_WHAT TO DO_
Below is some data. Retype exactly the lines starting at the one with "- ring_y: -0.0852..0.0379" and ending at the one with "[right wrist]".

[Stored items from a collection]
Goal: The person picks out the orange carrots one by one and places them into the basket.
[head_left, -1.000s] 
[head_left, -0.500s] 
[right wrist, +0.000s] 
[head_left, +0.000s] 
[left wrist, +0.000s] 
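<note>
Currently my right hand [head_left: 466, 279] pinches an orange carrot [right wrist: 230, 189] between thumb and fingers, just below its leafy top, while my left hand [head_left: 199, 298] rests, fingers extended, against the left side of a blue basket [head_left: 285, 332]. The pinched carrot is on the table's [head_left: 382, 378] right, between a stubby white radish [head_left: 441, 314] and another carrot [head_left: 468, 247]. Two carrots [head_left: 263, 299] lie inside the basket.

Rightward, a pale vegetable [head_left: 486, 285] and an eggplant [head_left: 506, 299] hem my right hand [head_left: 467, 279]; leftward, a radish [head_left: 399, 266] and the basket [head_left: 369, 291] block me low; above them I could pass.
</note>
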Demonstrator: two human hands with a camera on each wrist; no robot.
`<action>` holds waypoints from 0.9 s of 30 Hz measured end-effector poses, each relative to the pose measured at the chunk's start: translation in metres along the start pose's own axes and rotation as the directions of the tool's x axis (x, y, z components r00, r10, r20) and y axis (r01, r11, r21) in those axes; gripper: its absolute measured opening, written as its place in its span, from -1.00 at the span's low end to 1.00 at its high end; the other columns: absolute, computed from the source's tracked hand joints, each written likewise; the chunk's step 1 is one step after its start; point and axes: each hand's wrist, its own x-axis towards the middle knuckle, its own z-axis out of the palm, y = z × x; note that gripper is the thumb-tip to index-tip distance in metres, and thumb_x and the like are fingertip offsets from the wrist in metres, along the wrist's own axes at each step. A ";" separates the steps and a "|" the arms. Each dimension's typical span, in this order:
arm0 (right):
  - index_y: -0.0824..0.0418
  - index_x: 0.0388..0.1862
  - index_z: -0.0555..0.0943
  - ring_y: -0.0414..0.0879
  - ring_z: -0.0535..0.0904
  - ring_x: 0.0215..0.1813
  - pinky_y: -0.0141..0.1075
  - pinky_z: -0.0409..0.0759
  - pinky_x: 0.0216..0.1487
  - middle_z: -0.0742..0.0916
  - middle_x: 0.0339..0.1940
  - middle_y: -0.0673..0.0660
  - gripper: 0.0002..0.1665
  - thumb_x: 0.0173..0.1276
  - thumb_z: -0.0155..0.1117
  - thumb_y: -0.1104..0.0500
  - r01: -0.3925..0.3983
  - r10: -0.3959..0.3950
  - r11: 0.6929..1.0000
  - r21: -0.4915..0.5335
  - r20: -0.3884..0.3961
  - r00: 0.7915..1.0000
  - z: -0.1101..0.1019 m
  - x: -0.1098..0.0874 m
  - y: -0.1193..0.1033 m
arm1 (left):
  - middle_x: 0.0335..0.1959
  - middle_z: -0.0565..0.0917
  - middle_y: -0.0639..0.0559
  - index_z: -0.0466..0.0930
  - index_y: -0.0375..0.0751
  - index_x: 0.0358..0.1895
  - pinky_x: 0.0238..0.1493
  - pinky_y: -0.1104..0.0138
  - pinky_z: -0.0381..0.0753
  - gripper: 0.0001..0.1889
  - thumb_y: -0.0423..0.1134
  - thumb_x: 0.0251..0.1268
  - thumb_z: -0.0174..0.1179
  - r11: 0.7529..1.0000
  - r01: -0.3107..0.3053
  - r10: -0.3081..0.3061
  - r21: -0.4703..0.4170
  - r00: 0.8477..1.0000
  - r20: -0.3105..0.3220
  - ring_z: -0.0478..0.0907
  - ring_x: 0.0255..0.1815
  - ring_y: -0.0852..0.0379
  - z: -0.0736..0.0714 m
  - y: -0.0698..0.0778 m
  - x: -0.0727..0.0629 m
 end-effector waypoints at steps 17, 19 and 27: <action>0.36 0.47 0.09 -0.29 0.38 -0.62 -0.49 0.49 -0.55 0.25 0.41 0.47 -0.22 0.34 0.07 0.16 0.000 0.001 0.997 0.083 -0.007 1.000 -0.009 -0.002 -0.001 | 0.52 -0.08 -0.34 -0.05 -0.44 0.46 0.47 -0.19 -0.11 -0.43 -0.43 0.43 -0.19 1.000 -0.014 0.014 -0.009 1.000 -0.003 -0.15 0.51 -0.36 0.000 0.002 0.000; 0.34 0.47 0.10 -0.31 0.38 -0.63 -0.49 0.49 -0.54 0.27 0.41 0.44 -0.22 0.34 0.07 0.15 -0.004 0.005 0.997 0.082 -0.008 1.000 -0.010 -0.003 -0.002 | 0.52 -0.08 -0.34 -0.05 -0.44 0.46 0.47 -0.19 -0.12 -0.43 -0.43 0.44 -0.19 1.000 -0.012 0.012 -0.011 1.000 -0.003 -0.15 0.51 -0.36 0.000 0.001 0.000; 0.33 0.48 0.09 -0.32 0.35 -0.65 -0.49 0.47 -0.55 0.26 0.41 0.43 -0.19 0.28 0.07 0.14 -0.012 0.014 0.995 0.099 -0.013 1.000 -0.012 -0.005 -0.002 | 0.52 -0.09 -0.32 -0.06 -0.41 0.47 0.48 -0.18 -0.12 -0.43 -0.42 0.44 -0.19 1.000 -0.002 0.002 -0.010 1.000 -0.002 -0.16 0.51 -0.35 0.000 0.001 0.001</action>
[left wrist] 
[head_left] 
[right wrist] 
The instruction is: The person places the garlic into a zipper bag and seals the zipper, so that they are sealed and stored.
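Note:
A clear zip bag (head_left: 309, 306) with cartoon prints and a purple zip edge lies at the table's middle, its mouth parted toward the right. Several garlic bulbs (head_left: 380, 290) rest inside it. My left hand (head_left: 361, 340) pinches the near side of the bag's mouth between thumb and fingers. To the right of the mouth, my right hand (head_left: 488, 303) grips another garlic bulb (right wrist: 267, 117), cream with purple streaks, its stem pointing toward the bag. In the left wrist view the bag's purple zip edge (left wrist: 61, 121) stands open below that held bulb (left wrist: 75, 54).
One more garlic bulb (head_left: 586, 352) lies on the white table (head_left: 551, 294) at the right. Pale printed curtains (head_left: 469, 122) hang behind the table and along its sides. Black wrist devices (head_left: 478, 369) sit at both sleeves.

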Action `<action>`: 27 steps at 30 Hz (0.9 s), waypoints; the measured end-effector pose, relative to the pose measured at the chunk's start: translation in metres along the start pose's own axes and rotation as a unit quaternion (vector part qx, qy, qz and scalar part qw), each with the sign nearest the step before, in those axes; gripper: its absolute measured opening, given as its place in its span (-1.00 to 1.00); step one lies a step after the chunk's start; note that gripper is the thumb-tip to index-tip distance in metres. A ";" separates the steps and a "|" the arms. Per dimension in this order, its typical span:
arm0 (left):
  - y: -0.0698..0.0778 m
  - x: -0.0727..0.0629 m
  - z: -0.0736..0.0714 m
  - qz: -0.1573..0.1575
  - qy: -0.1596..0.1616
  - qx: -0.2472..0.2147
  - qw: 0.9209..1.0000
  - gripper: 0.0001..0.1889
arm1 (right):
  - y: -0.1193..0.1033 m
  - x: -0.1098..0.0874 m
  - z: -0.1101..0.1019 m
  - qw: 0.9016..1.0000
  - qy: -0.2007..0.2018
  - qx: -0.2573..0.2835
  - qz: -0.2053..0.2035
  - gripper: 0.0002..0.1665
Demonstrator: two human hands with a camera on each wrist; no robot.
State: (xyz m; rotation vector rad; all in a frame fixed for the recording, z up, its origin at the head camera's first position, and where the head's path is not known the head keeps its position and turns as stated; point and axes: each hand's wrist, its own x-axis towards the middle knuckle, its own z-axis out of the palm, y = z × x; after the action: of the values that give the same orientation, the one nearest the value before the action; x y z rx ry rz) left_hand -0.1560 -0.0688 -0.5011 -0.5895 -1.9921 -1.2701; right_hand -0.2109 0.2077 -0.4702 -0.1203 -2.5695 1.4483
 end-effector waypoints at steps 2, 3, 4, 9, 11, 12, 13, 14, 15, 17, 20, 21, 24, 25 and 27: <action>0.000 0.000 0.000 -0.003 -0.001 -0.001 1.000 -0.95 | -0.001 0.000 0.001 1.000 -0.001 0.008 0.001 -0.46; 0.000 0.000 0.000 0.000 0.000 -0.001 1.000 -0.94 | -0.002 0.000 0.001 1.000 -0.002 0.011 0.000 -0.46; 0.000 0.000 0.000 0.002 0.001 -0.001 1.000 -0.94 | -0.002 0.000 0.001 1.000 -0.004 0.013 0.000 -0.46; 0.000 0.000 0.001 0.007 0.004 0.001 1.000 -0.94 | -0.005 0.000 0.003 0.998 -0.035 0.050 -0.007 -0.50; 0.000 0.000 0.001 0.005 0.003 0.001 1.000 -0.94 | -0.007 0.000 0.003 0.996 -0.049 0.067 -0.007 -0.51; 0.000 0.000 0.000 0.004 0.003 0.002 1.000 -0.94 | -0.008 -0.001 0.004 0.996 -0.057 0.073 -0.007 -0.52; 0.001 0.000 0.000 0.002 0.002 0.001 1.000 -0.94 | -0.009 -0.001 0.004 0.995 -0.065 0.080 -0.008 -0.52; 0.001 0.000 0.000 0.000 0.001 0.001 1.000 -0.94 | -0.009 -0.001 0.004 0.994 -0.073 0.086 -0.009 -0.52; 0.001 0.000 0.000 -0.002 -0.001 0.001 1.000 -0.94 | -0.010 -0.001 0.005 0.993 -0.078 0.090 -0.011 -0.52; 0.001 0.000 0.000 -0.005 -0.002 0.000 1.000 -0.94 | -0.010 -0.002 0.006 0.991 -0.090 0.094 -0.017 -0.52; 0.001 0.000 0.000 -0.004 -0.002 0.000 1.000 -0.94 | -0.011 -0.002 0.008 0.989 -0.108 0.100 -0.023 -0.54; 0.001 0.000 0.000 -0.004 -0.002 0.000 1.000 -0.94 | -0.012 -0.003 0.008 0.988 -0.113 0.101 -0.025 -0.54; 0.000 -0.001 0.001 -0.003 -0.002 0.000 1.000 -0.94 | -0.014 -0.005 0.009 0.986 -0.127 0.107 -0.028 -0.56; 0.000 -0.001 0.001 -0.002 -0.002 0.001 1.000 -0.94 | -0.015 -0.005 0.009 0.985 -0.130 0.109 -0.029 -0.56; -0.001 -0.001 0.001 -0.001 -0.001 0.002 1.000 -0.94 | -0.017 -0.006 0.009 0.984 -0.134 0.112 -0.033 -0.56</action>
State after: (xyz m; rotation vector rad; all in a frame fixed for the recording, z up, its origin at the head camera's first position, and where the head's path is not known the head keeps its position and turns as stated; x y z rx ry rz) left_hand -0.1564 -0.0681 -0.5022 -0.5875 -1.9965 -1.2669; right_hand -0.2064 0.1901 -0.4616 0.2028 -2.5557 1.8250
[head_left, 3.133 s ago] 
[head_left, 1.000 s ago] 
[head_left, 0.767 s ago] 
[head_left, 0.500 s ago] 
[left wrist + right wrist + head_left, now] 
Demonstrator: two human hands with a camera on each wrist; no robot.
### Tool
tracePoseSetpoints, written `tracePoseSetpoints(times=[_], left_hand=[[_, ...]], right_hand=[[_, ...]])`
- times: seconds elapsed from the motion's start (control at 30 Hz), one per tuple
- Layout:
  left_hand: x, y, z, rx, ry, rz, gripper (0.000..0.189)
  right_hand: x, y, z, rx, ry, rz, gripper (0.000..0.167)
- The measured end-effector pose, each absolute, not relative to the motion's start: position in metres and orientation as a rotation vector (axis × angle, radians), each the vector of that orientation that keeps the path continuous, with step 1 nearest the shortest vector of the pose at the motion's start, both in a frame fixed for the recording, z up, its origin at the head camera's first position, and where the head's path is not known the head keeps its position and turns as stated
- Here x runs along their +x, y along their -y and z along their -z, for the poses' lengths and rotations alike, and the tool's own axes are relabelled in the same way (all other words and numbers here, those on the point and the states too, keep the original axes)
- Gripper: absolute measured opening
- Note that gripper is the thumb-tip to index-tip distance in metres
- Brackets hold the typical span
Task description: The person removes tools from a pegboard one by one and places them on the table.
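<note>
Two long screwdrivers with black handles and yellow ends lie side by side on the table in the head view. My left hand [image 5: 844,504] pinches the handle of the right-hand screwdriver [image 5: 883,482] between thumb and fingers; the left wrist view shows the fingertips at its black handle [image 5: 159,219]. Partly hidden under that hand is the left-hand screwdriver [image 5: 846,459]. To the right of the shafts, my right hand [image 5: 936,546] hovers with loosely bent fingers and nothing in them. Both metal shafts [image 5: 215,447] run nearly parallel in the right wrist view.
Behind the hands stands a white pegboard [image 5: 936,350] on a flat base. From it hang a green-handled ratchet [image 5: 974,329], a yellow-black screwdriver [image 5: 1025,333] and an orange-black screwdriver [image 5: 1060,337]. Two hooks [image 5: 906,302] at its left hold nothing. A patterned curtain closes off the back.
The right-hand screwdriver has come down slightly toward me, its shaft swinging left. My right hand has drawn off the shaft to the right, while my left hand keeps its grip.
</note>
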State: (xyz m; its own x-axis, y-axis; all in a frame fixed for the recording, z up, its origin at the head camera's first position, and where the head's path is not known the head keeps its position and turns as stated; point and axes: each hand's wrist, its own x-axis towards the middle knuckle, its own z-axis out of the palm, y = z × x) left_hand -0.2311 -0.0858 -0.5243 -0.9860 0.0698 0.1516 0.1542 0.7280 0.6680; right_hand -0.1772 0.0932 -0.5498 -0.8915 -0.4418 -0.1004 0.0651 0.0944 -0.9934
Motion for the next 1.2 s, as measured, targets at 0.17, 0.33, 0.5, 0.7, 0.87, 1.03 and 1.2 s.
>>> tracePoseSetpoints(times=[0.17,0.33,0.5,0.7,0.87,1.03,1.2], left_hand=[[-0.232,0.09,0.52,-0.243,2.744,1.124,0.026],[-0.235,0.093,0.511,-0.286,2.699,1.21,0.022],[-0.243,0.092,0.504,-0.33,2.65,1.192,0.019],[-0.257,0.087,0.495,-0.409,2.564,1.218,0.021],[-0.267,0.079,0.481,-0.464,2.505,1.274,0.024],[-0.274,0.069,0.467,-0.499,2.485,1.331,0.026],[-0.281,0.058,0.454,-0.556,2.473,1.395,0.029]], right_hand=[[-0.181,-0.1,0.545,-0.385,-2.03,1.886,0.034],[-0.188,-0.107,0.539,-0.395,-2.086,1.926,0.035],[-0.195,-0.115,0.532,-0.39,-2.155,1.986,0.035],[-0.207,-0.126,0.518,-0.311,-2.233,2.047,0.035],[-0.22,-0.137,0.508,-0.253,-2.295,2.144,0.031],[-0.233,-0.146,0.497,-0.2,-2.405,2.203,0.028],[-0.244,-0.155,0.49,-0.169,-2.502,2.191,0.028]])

_RESPONSE TO THE TASK_
  - ring_y: -0.0852..0.0379
  - z: -0.0736..0.0714 m
  - y: -0.0698..0.0778 m
  - x: -0.0727..0.0629 m
 end-effector waypoints at steps 17, 19 and 27: <action>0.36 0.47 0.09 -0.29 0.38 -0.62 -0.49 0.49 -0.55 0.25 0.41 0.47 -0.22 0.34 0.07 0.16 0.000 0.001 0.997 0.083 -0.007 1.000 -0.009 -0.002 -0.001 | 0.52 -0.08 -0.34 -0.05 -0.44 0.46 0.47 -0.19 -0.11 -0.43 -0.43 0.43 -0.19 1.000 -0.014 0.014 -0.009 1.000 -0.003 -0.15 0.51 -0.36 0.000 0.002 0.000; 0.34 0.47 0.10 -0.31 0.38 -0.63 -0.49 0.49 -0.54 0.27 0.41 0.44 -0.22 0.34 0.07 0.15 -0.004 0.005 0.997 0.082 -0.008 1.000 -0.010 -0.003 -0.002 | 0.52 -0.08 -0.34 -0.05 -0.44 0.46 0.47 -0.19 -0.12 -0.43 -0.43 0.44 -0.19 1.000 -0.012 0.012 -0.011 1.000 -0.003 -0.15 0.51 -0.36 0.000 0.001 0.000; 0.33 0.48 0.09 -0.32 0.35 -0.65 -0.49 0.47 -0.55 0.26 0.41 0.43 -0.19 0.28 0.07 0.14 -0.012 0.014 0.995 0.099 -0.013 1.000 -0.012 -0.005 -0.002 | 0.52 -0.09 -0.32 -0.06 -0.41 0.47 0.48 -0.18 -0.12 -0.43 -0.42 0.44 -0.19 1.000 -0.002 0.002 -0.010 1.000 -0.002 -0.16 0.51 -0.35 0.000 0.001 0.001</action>
[left wrist] 
[head_left] 
[right wrist] 

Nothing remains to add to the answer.